The Tetanurans are a large subgroup of the Theropod Dinosaurs, including the Spinosaurs, Tyranosaurs, Ornithomimids, Maniraptors, Therizinosaurs, Oviraptors, Birds, Troodontids, Dromeosaurs, Allosaurs, Raptors and other groups. They appeared in the Middle Jurassic and different groups have flourished ever since, though only one group, the Birds, survived the end-Cretaceous extinction. The first of these groups to come to prominence were the Allosauroids and Megalosauroids, groups which began to produce large-bodied species in the Middle Jurassic, and dominated the top-predator roles in most terrestrial ecosystems until the early Late Cretaceous.

In a paper published in the journal PLoS One on 9 October 2019, Duangsuda Chokchaloemwong of the Northeastern Research Institute of Petrified Wood and Mineral Resources at Nakhon Ratchasima Rajabhat University, Soki Hattori of the Institute of Dinosaur Research at Fukui Prefectural University, and the Fukui Prefectural Dinosaur Museum, Elena Cuesta, also of the Institute of Dinosaur Research at Fukui Prefectural University, Pratueng Jintasakul, also of the Northeastern Research Institute of Petrified Wood and Mineral Resources at Nakhon Ratchasima Rajabhat University, and Masateru Shibata and Yoichi Azuma, again of the Institute of Dinosaur Research at Fukui Prefectural University, and the Fukui Prefectural Dinosaur Museum, describe a new species of Allosauroid Dinosaur from the Early Cretaceous Khok Kruat Formation of Nakhon Ratchashima Province in northeastern Thailand.

The Khok Kruat Formation forms the uppermost unit of the Khorat Group and is widely distributed in the Khorat Basin of northeastern Thailand.

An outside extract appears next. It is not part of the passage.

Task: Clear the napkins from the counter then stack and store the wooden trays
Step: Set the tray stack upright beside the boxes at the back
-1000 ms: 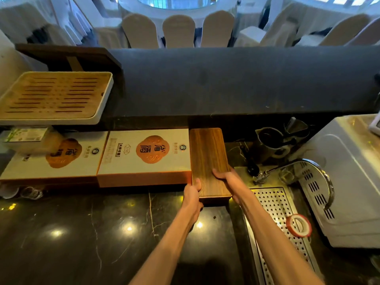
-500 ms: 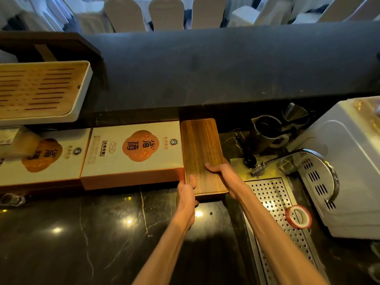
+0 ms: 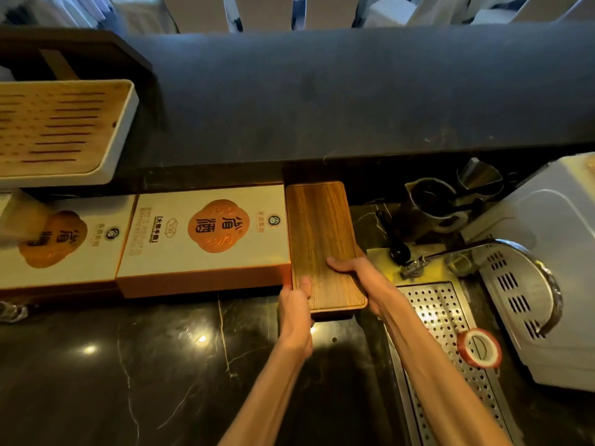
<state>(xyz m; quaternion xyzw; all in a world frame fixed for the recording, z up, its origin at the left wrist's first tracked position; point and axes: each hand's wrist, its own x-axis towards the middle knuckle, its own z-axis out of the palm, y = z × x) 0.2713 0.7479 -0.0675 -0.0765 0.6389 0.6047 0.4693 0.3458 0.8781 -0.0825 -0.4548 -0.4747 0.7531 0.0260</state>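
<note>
Both hands clamp the near end of the wooden trays [image 3: 322, 239]: left hand [image 3: 294, 300] on the left edge, thumb on top, right hand [image 3: 360, 278] over the right edge. They lie on the dark counter [image 3: 128, 365], touching the boxed gift set [image 3: 206, 236] on their left. Stiff, fairly heavy and smooth, I'd guess; long edges suit gripping. Brown, rectangular, straight grain, rounded corners.

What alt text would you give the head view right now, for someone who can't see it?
Both hands, left hand and right hand, grip the near end of a wooden tray on a dark counter, pressed against a white and orange box. A perforated drain holding a tape roll lies to the right.
</note>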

The formation is 430–700m thick and consists mainly of reddish-brown siltstones and sandstones, laid down in a fluvial (river) environment. The formation is of Aptian age, between 125 and 113 million years old. The Khok Kruat Formation has produced a number of Dinosaur fossils, most of them from the Ban Saphan Hin (Saphan Hin Village) site in the northwest of the Muang District in Nakhon Ratchashima Province, which has been excavated by the Japan-Thailand Dinosaur Project.

Locality map of new Theropod material and stratigraphy of Khorat Group. (A) map of Nakhon Ratchasima Province, Thailand; (B) distribution map of the Khok Kruat Formation in Nakhon Ratchasima Province; (C) enlarged locality map of Suranaree and Khok Kruat subdistricts with the subdistrict boundaries; (D) a photograph of the excavation site; (E) stratigraphic column of the Khorat Group. A red-coloured star indicates the new Theropod locality, the dotted lines indicate the subdistrict boundaries, and the grey-colored lines indicate the roads in (C) respectively. Chokchaloemwong et al. (2019).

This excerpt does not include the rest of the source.